Presentation Information
[4K4-GS-6b-04]Examination of Quality Evaluation Criteria for Chit-Chat in Dialogue Systems and Attempt to Build a Quality Evaluation System
〇Shuichi Hirukawa1, Yuya Goto1, Makoto Shiomi1, Shinji Shinjo1, Shigeto Yoshida1 (1. Sharp Corporation)
Keywords:
LLM,dialogue system,Japanese language,LLM-as-a-judge,casual conversation
Developing truly user-oriented dialogue systems requires methods that can quantitatively evaluate 'conversational preferability.' However, no comprehensive evaluation methodology has previously been established for Japanese. In this study, we developed an automatic evaluation system that assesses conversational preferability from multiple perspectives.

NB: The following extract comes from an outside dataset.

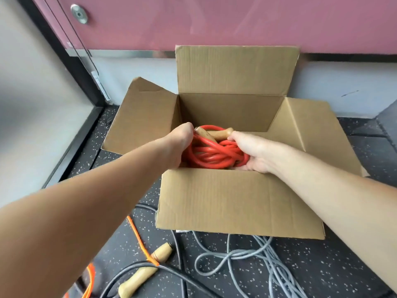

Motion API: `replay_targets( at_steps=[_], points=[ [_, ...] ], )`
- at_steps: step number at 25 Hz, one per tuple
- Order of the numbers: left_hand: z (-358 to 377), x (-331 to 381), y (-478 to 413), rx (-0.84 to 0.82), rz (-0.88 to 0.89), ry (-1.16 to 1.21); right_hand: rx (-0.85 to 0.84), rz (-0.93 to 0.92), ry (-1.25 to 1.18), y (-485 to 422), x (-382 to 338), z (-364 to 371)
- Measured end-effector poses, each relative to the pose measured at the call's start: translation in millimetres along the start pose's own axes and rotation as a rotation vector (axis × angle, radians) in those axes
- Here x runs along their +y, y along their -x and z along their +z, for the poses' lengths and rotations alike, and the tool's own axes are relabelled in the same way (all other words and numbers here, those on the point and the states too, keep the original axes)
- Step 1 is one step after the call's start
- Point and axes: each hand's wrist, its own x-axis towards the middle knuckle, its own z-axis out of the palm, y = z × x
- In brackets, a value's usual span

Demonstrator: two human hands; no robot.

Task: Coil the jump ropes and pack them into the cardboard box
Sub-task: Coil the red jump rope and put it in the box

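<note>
Rope coil [212,154] gripped by left hand [180,143], right hand [251,153] | cardboard box [236,201] flaps open, rear free

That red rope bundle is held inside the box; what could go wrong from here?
Only the left hand and right hand seem to hold the red rope coil together; released, it may spring loose in the cardboard box. The grey rope lies partly under the box's near flap and may snag when pulled.

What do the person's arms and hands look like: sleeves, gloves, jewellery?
Both forearms are bare to the frame edge, no sleeves in view. The left hand and right hand wear no gloves; neither wrist carries a watch or band. Fingers are mostly hidden, so rings cannot be judged.
</note>
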Motion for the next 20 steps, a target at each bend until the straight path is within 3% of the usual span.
replay_targets(
  at_steps=[4, 7, 11, 15, 20],
  points=[
    [7.7, -4.1, -22.9, 0.023, -0.059, 0.061, -0.051, 0.057, 0.068, -23.2, -4.6, 1.3],
    [4.3, 0.7, -31.9, 0.056, 0.042, 0.038, -0.096, 0.009, 0.095, -41.1, -0.3, -8.5],
    [-7.9, 2.8, -26.6, 0.093, 0.197, -0.137, -0.009, -0.018, 0.208, -57.5, 11.4, -16.0],
    [-10.5, 0.0, -7.5, 0.026, 0.374, -0.226, 0.209, -0.201, 0.302, -41.1, 18.6, -13.4],
    [-22.8, -39.6, 39.0, -0.047, 0.601, -0.167, 0.363, -0.624, 0.333, 20.5, 8.3, 7.7]
  ],
)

Through a literature survey, we extracted 29 factors influencing human perception, which we classified into 9 fundamental factors, 13 user-dependent factors, and 7 system-dependent factors. Focusing especially on the 9 fundamental factors, we conducted subjective evaluation experiments to analyze their sensitivity and importance. Based on these results, we designed evaluation prompts for each of the 9 factors using LLM-as-a-judge and devised a scoring method to construct an automatic evaluation system. Evaluation of dialogue agent responses demonstrated a strong correlation with human judgments.
In future work, we plan to incorporate user-dependent factors to realize more human-oriented dialogue systems.
In future work, we plan to incorporate user-dependent factors to realize more human-oriented dialogue systems.